Retype the listing that follows without a single change.

§ **Data for analysis**:
BEGIN
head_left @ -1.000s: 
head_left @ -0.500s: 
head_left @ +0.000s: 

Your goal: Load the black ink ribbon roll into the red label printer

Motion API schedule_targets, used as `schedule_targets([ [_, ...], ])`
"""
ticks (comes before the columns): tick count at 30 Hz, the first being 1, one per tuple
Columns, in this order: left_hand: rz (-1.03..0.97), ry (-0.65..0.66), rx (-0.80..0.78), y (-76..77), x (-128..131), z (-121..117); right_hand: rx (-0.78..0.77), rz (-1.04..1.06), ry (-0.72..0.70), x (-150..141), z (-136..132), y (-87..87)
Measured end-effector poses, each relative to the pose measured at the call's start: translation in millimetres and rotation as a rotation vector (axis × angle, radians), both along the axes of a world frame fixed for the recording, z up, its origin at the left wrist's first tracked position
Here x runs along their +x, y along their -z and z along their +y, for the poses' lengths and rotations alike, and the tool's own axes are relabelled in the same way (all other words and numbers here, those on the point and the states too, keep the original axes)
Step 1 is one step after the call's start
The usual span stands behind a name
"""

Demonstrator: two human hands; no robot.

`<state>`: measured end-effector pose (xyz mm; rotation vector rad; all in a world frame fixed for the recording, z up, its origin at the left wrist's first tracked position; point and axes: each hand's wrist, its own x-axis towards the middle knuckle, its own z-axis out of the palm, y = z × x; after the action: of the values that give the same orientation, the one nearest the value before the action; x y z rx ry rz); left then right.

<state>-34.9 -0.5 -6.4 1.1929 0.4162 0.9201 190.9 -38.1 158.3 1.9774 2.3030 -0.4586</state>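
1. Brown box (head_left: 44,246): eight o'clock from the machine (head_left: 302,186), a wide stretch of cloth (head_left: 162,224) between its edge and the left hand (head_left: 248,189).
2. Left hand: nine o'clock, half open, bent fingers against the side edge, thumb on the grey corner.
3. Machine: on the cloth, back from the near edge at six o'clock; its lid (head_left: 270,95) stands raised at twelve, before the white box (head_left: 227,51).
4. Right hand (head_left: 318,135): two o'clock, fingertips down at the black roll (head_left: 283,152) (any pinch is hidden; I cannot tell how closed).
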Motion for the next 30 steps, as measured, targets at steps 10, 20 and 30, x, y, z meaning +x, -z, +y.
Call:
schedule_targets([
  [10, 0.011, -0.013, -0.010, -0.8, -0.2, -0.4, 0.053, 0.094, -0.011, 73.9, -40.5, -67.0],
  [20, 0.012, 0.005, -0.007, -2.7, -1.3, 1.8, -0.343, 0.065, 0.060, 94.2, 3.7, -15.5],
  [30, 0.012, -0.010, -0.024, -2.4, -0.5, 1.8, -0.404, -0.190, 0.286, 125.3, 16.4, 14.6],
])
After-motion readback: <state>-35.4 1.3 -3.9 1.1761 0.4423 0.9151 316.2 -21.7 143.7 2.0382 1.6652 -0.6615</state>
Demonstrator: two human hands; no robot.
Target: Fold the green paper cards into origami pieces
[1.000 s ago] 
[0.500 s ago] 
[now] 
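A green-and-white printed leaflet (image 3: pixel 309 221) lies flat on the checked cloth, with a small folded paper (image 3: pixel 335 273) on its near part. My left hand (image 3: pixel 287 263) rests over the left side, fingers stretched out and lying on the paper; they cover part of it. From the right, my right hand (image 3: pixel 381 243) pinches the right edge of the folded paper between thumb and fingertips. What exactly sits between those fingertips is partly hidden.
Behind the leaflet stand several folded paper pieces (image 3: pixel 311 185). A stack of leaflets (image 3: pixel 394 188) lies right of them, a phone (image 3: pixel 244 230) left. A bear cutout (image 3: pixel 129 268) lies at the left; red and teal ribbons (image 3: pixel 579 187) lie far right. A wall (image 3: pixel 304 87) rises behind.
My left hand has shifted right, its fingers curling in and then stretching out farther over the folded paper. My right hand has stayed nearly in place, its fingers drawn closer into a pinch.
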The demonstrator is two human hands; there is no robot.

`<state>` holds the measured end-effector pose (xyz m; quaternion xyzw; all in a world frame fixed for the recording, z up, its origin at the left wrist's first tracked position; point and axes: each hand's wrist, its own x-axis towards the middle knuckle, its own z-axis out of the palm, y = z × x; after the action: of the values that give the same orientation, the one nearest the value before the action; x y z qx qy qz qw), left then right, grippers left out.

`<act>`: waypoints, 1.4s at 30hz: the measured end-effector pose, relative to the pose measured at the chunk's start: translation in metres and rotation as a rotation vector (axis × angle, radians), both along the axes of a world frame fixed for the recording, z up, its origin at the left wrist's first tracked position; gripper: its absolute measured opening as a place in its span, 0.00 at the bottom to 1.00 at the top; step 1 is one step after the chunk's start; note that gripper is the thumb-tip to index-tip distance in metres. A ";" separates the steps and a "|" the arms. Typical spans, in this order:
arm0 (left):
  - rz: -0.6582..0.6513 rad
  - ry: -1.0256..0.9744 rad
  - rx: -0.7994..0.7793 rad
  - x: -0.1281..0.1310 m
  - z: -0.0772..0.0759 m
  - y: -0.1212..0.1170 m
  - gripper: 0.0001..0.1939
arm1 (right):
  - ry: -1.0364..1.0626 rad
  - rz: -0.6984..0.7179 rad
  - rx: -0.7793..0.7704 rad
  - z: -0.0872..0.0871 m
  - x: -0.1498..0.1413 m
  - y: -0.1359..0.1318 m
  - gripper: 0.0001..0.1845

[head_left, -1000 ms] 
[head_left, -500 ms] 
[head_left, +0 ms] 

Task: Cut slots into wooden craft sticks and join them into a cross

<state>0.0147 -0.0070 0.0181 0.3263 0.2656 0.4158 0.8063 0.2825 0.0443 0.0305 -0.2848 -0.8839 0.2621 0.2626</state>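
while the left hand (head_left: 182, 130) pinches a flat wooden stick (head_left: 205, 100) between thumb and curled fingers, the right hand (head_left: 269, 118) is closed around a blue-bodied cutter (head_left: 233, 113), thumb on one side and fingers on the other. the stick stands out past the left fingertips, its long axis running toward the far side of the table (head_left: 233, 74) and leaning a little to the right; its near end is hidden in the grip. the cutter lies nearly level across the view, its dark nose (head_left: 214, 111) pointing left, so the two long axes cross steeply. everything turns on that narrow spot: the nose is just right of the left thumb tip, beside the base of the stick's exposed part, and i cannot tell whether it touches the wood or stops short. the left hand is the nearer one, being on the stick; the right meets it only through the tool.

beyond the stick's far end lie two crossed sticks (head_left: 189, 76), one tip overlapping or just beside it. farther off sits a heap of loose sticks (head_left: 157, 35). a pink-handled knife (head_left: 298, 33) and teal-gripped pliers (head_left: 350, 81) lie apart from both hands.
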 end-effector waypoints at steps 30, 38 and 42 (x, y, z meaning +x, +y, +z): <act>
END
§ **Exercise response**:
head_left @ -1.000s: 
head_left @ -0.500s: 
head_left @ +0.000s: 

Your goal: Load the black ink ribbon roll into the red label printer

Motion API schedule_targets, used as `schedule_targets([ [_, ...], ])`
"""
ticks (comes before the columns): tick count at 30 Hz, the first being 1, one per tuple
Columns, in this order: left_hand: rz (-1.03..0.97), ry (-0.65..0.66), rx (-0.80..0.78), y (-76..77), x (-128..131), z (-121..117); right_hand: rx (-0.78..0.77), rz (-1.04..1.06), ry (-0.72..0.70), x (-150..141), z (-136..132), y (-87..87)
Measured end-effector poses, each relative to the pose measured at the call's start: translation in millimetres and rotation as a rotation vector (axis × angle, radians), both along the axes of a world frame fixed for the recording, z up, its origin at the left wrist's first tracked position
Here x runs along their +x, y along their -z and z along their +y, for the poses' lengths and rotations alike, and the tool's own axes are relabelled in the same way (all other words and numbers here, those on the point and the states too, keep the original axes)
Step 1 is one step after the call's start
The usual span stands behind a name
"""

Demonstrator: two human hands; no robot.

`<state>`: measured end-effector pose (xyz mm; rotation vector rad; all in a world frame fixed for the recording, z up, its origin at the left wrist's first tracked position; point and axes: each hand's wrist, its own x-axis towards the middle knuckle, its own z-axis out of the palm, y = z × x; after the action: of the values that give the same orientation, the one nearest the value before the action; x y z rx ry rz); left then right.

<state>-34.9 -0.5 -6.4 1.1929 0.4162 0.9201 190.9 -38.1 158.3 1.9774 2.3030 -0.4586</state>
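1. Brown box (head_left: 44,246): eight o'clock from the machine (head_left: 302,186), a wide stretch of cloth (head_left: 162,224) between its edge and the left hand (head_left: 248,189).
2. Left hand: nine o'clock, half open, bent fingers against the side edge, thumb on the grey corner.
3. Machine: on the cloth, back from the near edge at six o'clock; its lid (head_left: 270,95) stands raised at twelve, before the white box (head_left: 227,51).
4. Right hand (head_left: 318,135): two o'clock, fingertips down at the black roll (head_left: 283,152) (any pinch is hidden; I cannot tell how closed).
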Motion for the next 30 steps, as measured, targets at steps 10, 20 and 30, x, y, z meaning +x, -z, +y.
Call:
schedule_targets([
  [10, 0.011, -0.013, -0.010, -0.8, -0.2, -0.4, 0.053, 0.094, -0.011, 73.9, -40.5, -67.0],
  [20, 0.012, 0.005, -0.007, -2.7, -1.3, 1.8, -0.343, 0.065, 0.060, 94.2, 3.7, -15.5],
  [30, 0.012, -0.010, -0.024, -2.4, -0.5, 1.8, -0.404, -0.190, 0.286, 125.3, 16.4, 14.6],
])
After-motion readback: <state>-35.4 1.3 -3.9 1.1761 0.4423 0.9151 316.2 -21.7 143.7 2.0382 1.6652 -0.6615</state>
Demonstrator: two human hands; no robot.
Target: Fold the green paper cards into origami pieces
[1.000 s ago] 
[0.500 s ago] 
[now] 
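A green-and-white printed leaflet (image 3: pixel 309 221) lies flat on the checked cloth, with a small folded paper (image 3: pixel 335 273) on its near part. My left hand (image 3: pixel 287 263) rests over the left side, fingers stretched out and lying on the paper; they cover part of it. From the right, my right hand (image 3: pixel 381 243) pinches the right edge of the folded paper between thumb and fingertips. What exactly sits between those fingertips is partly hidden.
Behind the leaflet stand several folded paper pieces (image 3: pixel 311 185). A stack of leaflets (image 3: pixel 394 188) lies right of them, a phone (image 3: pixel 244 230) left. A bear cutout (image 3: pixel 129 268) lies at the left; red and teal ribbons (image 3: pixel 579 187) lie far right. A wall (image 3: pixel 304 87) rises behind.
My left hand has shifted right, its fingers curling in and then stretching out farther over the folded paper. My right hand has stayed nearly in place, its fingers drawn closer into a pinch.
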The demonstrator is two human hands; there is no robot.

`<state>` holds the measured end-effector pose (xyz m; quaternion xyzw; all in a world frame fixed for the recording, z up, its origin at the left wrist's first tracked position; point and axes: each hand's wrist, its own x-axis towards the middle knuckle, its own z-axis out of the palm, y = z × x; after the action: of the values that give the same orientation, the one nearest the value before the action; x y z qx qy qz qw), left then right, grippers left out.

`<act>`: waypoints, 1.4s at 30hz: the measured end-effector pose, relative to the pose measured at the chunk's start: translation in metres and rotation as a rotation vector (axis × angle, radians), both along the axes of a world frame fixed for the recording, z up, its origin at the left wrist's first tracked position; gripper: its absolute measured opening as a place in its span, 0.00 at the bottom to 1.00 at the top; step 1 is one step after the chunk's start; note that gripper is the thumb-tip to index-tip distance in metres. A ";" separates the steps and a "|" the arms. Typical spans, in this order:
arm0 (left):
  - rz: -0.6582..0.6513 rad
  - ry: -1.0256..0.9744 rad
  - rx: -0.7994..0.7793 rad
  - x: -0.1281..0.1310 m
  - z: -0.0772..0.0759 m
  - y: -0.1212..0.1170 m
  - gripper: 0.0001..0.1939
arm1 (right):
  - ry: -1.0364..1.0626 rad
  - rz: -0.6984..0.7179 rad
  - rx: -0.7793..0.7704 rad
  - z: -0.0872..0.0871 m
  - x: -0.1498..0.1413 m
  - y: -0.1359..0.1318 m
  - gripper: 0.0001..0.1845

[head_left, -1000 ms] 
[head_left, -500 ms] 
[head_left, +0 ms] 

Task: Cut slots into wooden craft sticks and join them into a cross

<state>0.0147 -0.0070 0.0181 0.3263 0.2656 0.4158 0.8063 0.2825 0.0443 0.0305 -0.2848 -0.8839 0.2621 0.2626</state>
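while the left hand (head_left: 182, 130) pinches a flat wooden stick (head_left: 205, 100) between thumb and curled fingers, the right hand (head_left: 269, 118) is closed around a blue-bodied cutter (head_left: 233, 113), thumb on one side and fingers on the other. the stick stands out past the left fingertips, its long axis running toward the far side of the table (head_left: 233, 74) and leaning a little to the right; its near end is hidden in the grip. the cutter lies nearly level across the view, its dark nose (head_left: 214, 111) pointing left, so the two long axes cross steeply. everything turns on that narrow spot: the nose is just right of the left thumb tip, beside the base of the stick's exposed part, and i cannot tell whether it touches the wood or stops short. the left hand is the nearer one, being on the stick; the right meets it only through the tool.

beyond the stick's far end lie two crossed sticks (head_left: 189, 76), one tip overlapping or just beside it. farther off sits a heap of loose sticks (head_left: 157, 35). a pink-handled knife (head_left: 298, 33) and teal-gripped pliers (head_left: 350, 81) lie apart from both hands.
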 end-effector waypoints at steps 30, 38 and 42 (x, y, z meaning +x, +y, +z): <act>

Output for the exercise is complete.